## The End (?) of the ALEXANDRIA project

[general

ALEXANDRIA

Isabelle

Archive of Formal Proofs

]
Today marks the final day of the ALEXANDRIA project. I outlined a brief history of the project not long ago. It is nevertheless right to take a moment to thank the European Research Council for funding it and to state, yet again, what the outcomes were. Six years on, what have we learned?

### How it started

A milestone for the start of the project is the *Big Proof* programme,
organised by the Newton Institute in Cambridge. Its theme mentioned two then recent
and widely-admired achievements:

Interactive proof assistants have been used to check complicated mathematical proofs such as those for the Kepler’s conjecture and the Feit-Thompson odd order theorem.

It then refers to

the challenges of bringing proof technology into mainstream mathematical practice

and it lists specifically

- Novel pragmatic foundations for representing mathematical knowledge and vernacular inspired by set theory, category theory, and type theory.
- Large-scale formal mathematical libraries that capture background knowledge spanning a range of domains

A proposal for a programme
devoted entirely to homotopy type theory (HoTT)
had been rejected, but people from that community were invited to *Big Proof*.
Dependent type theory, whether HoTT or the already established type theory of Coq,
was widely assumed to be the future of the formalisation of mathematics.
I felt very lucky to get funding for a project involving simple type theory
and Isabelle/HOL.

During the programme, prior formalisation efforts were criticised as lacking sophistication.
As Kevin Buzzard pointedly noted,
researchers had formalised long proofs about simple objects, but no one had formalised
*even the definitions* of more complicated objects used every day,
such as Grothendieck schemes.
Much existing work formalised 19th-century mathematics.

These complaints would have to be tackled.

### How it went

I chronicled the project in my previous post. Briefly: we formalised heaps of mathematics. We also did groundbreaking work on applications of information retrieval and machine learning to formalisation.
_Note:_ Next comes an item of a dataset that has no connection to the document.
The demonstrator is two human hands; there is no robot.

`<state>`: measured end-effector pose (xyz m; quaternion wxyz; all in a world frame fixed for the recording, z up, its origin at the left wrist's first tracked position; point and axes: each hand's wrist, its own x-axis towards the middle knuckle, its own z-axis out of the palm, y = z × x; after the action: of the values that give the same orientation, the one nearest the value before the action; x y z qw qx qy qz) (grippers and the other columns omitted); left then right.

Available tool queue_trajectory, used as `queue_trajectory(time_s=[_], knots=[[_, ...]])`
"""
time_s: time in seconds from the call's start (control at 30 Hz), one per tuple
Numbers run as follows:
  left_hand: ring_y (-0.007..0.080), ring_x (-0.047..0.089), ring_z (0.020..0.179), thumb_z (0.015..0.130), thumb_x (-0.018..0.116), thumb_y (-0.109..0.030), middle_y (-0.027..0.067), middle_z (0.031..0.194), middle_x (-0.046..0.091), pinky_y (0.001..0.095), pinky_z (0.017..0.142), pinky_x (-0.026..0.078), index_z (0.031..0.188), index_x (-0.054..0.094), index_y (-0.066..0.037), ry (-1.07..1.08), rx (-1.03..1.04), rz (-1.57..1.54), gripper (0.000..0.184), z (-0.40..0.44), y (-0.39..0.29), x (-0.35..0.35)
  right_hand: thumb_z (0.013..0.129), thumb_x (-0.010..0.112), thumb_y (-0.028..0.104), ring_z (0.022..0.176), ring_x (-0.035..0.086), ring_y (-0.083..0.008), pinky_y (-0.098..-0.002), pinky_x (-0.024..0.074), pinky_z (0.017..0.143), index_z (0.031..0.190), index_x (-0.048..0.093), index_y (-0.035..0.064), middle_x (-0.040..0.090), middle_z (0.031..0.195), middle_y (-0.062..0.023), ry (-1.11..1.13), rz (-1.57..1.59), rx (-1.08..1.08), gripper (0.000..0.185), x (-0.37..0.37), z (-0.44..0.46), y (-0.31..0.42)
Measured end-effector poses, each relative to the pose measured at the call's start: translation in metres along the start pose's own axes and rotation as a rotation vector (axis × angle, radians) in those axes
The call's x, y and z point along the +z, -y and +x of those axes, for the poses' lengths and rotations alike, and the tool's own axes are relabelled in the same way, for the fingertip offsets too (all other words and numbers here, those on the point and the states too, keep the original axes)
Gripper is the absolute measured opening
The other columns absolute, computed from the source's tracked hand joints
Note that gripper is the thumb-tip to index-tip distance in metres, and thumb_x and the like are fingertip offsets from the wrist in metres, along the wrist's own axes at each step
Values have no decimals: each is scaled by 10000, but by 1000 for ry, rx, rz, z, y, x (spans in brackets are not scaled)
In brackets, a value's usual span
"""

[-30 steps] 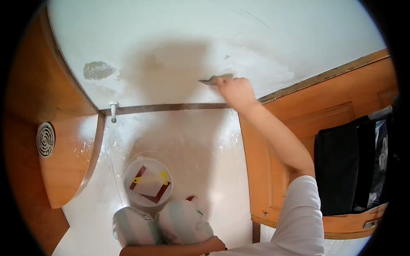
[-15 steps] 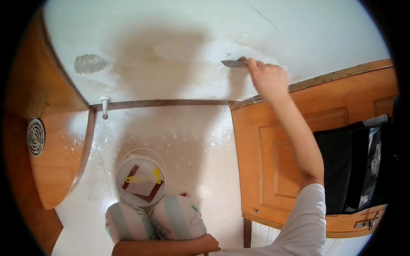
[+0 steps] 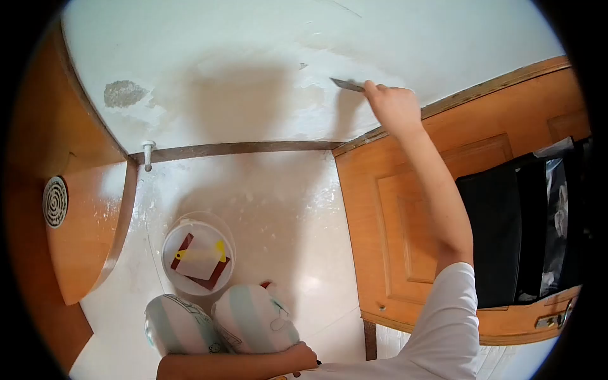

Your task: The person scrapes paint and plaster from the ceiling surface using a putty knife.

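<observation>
My right hand (image 3: 394, 109) is closed round the handle of a putty knife (image 3: 346, 84), its blade pointing left at the white wall (image 3: 247, 38). Whether the blade touches the wall I cannot tell. Around it the wall has uneven, patchy plaster, and a rough grey bare patch (image 3: 125, 94) shows farther left. My left forearm lies across my knees in striped trousers (image 3: 253, 320). At its end my left hand (image 3: 300, 356) is curled closed by my right knee, with a small dark bit showing beside it that I cannot make out.
A white bucket (image 3: 170, 244) stands before my knees, holding red-brown and yellow flat tools. White flecks dot the pale floor (image 3: 278, 202). A short white pipe (image 3: 149, 155) sticks out at the wall's foot. On the right, a wooden door (image 3: 392, 253) carries a black bag (image 3: 487, 234); curved wooden furniture (image 3: 88, 247) stands left.
The putty knife has tilted, its tip now angled upward, and my right hand has shifted slightly along the wall. The whole view has moved a little. My left hand stays at my knee.
</observation>
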<state>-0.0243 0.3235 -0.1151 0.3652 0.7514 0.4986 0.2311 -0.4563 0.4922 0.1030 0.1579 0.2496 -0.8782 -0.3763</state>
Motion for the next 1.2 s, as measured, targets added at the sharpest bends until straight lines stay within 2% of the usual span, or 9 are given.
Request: queue_trajectory(time_s=[0.07,0.23,0.43,0.57,0.67,0.83,0.93,1.03,1.2], knots=[[274,609,831,565,747,-231,61,850,610,421,627,478,947,581,-156,-85,25,-15,424,-4,2,-3,743,521,98,532,603,-196,-313,455,438,812,491,93,589,616,-45,19,-13,7,76,4,1,-2],[272,612,830,603,716,-257,62,848,610,414,629,480,915,580,-170,4,12,-39,352,14,8,8,738,518,84,541,603,-208,-316,454,443,809,498,86,588,601,-49,-23,21,21,74,15,10,10],[267,612,817,642,681,-273,58,845,610,413,619,476,909,580,-176,-16,36,-69,302,16,13,24,802,492,152,511,581,-207,-314,431,424,816,496,105,575,603,-40,-91,50,54,49,24,3,24],[264,612,813,637,684,-267,56,843,611,411,617,477,906,582,-176,18,34,-42,301,18,9,22,735,519,102,564,602,-233,-354,452,452,773,513,89,587,597,-66,64,248,45,40,21,-10,55],[261,612,809,634,686,-263,55,841,612,409,616,477,903,584,-176,23,6,-40,300,15,16,20,744,517,115,563,594,-252,-367,455,466,782,522,85,589,612,-72,-19,382,36,49,34,7,84],[257,612,804,628,689,-255,52,837,614,406,614,477,898,587,-176,7,-26,-33,300,11,28,11,794,505,136,547,578,-270,-372,451,477,841,529,58,581,592,-81,-320,384,76,94,11,6,38],[255,612,800,624,691,-251,51,835,615,404,612,477,896,589,-177,4,-40,-30,299,11,32,10,849,497,166,503,562,-214,-340,432,463,833,552,32,576,567,-85,-125,616,315,146,-6,2,28],[253,612,797,621,694,-246,50,833,615,402,611,477,893,591,-177,7,-40,-25,299,11,34,12,879,496,204,472,528,-144,-304,405,454,778,573,9,570,553,-73,-44,1300,585,233,-18,8,28],[249,612,791,615,697,-239,47,830,617,399,608,478,889,594,-177,19,-25,-32,299,8,33,18,871,530,207,414,417,-71,-223,322,400,680,542,-6,555,542,-42,-286,1342,653,286,10,18,40]])
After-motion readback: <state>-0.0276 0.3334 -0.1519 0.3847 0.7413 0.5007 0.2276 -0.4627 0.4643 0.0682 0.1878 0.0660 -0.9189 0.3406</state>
A longer and more formal account can be found on arXiv.

### How it ended (formalisation of mathematics)

The sheer amount of new formalised material is impressive (and the quality is also high):

- formalisations of advanced mathematics, including the first ever on topics such as additive combinatorics, combinatorial block designs and ordinal partition theory
- showing that dependent types aren’t necessary to have sophisticated objects like Grothendieck schemes or ω-categories
- tens of thousands of lines of more basic but necessary library material, e.g. on metric and topological spaces (imported from HOL Light)
- we formalised advanced work from some of the leading mathematicians of the age: Erdős, Gowers, Roth, Szemerédi

We developed some highly fruitful techniques:

- locales work exceptionally well for structuring complicated hierarchies of definitions
- “dependent” constructions can typically be formalised as families of (typed) sets

We arrived at some surprising conclusions:

- Formalising even advanced mathematics is largely a matter of perseverance.
- Combining material from different branches of mathematics, say probability theory and graph theory or complex analysis and set theory, works fine.
- Dependent types aren’t necessary and probably aren’t even advantageous. We aren’t the ones fighting our formalism.

To be fair, astonishing progress has also been made by the Lean community. They have been extremely active over the same period and formalised mountains of material.

**We can safely conclude that proof assistants already offer value to mathematicians.**
Although full formalisation is still not really affordable,
neither is it necessary.
You can forego proving the results that you feel confident about,
focusing your formalisation efforts on the problematical parts.

### How it ended (AI techniques)

The proposal included a lot of speculative ideas about search and auto completion, in particular by somehow mining the existing libraries for “proof idioms”. Writing the proposal in 2016, I had no idea how such things could be done. I was lucky to attract people who were prepared to apply their specialised knowledge. That’s how we got

- the SErAPIS search engine, a one-of-a-kind tool to search the libraries even on the basis of abstract mathematical concepts
- a tremendous amount of infrastructure to analyse the Isabelle libraries and extract information
- a string of advanced papers on proof synthesis, auto-formalisation, an Isabelle parallel corpus and more

These projects are still at the research stage, but show great promise!

### Spreading the word

For more detail and links relating to everything described above, you can visit the ALEXANDRIA webpage or read the project summary.

The team has worked hard to share the knowledge we discovered. We have written

- 13 journal articles, including half (3 out of 6) of a special issue of
*Experimental Mathematics* - 15 articles in conference proceedings
- 2 refereed chapters in a
*Synthese Library*volume - 33 formal proof developments accepted to Isabelle’s
*Archive of Formal Proofs*

More are forthcoming. In addition, we’ve worked on formalisation projects with about two dozen interns and students, many of whom have gone on to do PhD research. We’ve given dozens of talks at variety of venues. We are open to collaboration to take our work forward.